Manchmal tut man Dinge im Leben, die ergeben keinen Sinn. Kategorie 1. Und manchmal tut man sie obendrein ohne Verstand. Ohne Verstand ist es dann, wenn man die Dinge tut, obwohl man weiß, dass das keinen Sinn ergibt. Kategorie 2.
Kategorie 1 lässt sich kaum umschiffen. Beispiel: In den Achtzigerjahren hieß es: Höchstens ein bis zwei Frühstückseier pro Woche. Denn im Eigelb stecke zu viel Cholesterin. Mein Vater hat sich strickt dran gehalten. Statt Ei lieber mehr Leberwurst, das stand irgendwie nicht auf der roten Liste.
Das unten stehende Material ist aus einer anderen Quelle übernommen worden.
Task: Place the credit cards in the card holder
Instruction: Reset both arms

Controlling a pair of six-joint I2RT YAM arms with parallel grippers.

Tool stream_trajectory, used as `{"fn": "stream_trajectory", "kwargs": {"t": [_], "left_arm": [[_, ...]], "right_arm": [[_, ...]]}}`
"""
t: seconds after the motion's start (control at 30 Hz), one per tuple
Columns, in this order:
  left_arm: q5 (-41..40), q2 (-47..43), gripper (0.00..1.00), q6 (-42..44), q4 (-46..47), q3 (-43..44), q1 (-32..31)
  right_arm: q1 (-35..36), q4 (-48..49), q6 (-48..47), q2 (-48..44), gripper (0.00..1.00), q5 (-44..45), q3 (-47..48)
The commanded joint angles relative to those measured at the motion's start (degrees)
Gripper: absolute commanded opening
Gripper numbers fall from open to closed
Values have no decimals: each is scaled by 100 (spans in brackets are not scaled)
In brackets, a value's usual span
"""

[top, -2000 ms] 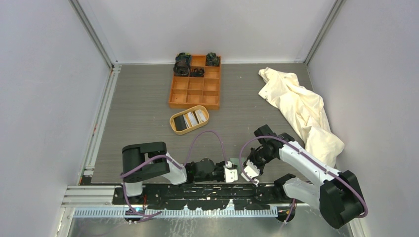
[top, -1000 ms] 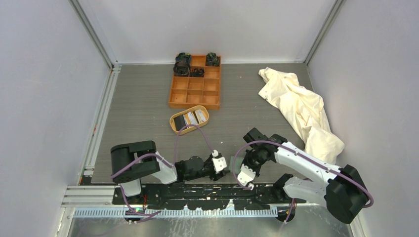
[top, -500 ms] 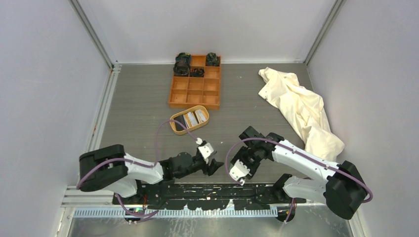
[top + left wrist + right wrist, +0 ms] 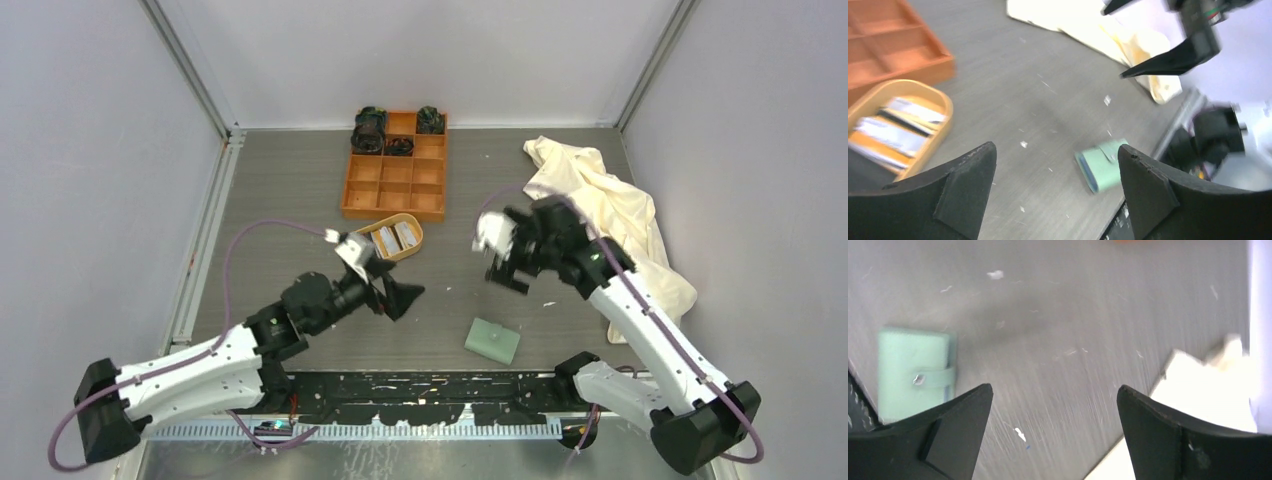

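Holder (image 4: 492, 340) lies flat and folded shut on the bench (image 4: 290, 220), near the front edge, between the two arms and touched by neither. Right wrist view shows its strap tab fastened across one side; the picture is smeared, and the near corner is cut off by a tool finger. Cards (image 4: 392, 238) sit in the oval tray (image 4: 419, 240), well apart from the holder. They overlap, so a count cannot be made; white, dark and tan faces show, blurred in the left wrist view. The tray's near end is hidden in the top view behind the left tool's wrist. Left tool (image 4: 395, 292) hangs above the bench just in front of the tray, released, fingers spread wide with nothing between them. Right tool (image 4: 508, 268) is raised over the bench's right half, also released, fingers wide apart and holding nothing. Orange box (image 4: 395, 178) stands behind the tray; dark things in its far compartments are too small to make out. Cream cloth (image 4: 610, 225) is heaped at the right, partly covered by the right arm.
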Motion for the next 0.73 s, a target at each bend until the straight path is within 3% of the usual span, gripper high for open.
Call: {"fn": "stream_trajectory", "kwargs": {"t": [0.0, 0.07, 0.2, 0.3, 0.4, 0.7], "left_arm": [[1064, -421, 91, -998, -1226, 606, 1379], [1636, -274, 93, -1100, -1575, 1090, 2035], [2190, 323, 94, -1044, -2739, 2169, 2831], [1870, 574, 95, -913, -3404, 2783, 2913], [1704, 464, 96, -757, -3572, 2991, 2918], [1844, -20, 100, -218, -3951, 3286, 2924]], "right_arm": [[-1516, 1103, 3730, 27, 100, 822, 1127], [-2107, 1222, 4553, -23, 100, 682, 1438], [-2338, 1025, 4867, -378, 100, 186, 1944], [-2341, 891, 5632, -344, 100, 148, 2525], [-2335, 1045, 6646, -293, 99, 855, 2864], [-2385, 974, 6942, -222, 99, 915, 3087]]}}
Heute weiß man: Wenig Ei war sinnlos. Denn das ganze Zeug im Ei hat das Huhn vorab in seinem Hintern exakt so zusammengemixt, dass das Cholesterin von anderen Bestandteilen in Eigelb und Eiweiß sozusagen in seiner Wirkung neutralisiert wird.
Wusste man früher nicht - kann man meinem Vater keinen Vorwurf machen.
Etwas seltsam wäre es gewesen, mein Vater hätte weiter keine Eier gegessen mit der Begründung: „Ach, ich weiß auch nicht.“ Denn das wäre die Kategorie 2 gewesen. Und immer, wenn wir uns eingestehen müssen: „Ich befürchte, ich stecke in diesem Punkt in der Kategorie 2“, müssen wir dringend was ändern. Damit wir beim Zähneputzen in den Spiegel gucken können.
Noch ein Beispiel: die Sache mit dem Mineralwasser. Ich weiß, ich wiederhole mich, wenn ich sage: Wer stilles Mineralwasser kauft, statt aus der Leitung zu trinken, der schmeißt letztendlich Geld zum Fenster raus. Genauso gut könnte man eben den Kühlschrank die ganzen Abende über offen stehen lassen, weil die Lampe darin so gemütlich schimmert. Es ginge eben billiger.
Denn:
1. Wer seinen Bedarf an Mineralien allein mit Mineralwasser decken will, muss im Schnitt jeden Tag 100 Liter trinken. Insofern ist unser Mineralienhaushalt nicht auf Mineralwasser allein angewiesen.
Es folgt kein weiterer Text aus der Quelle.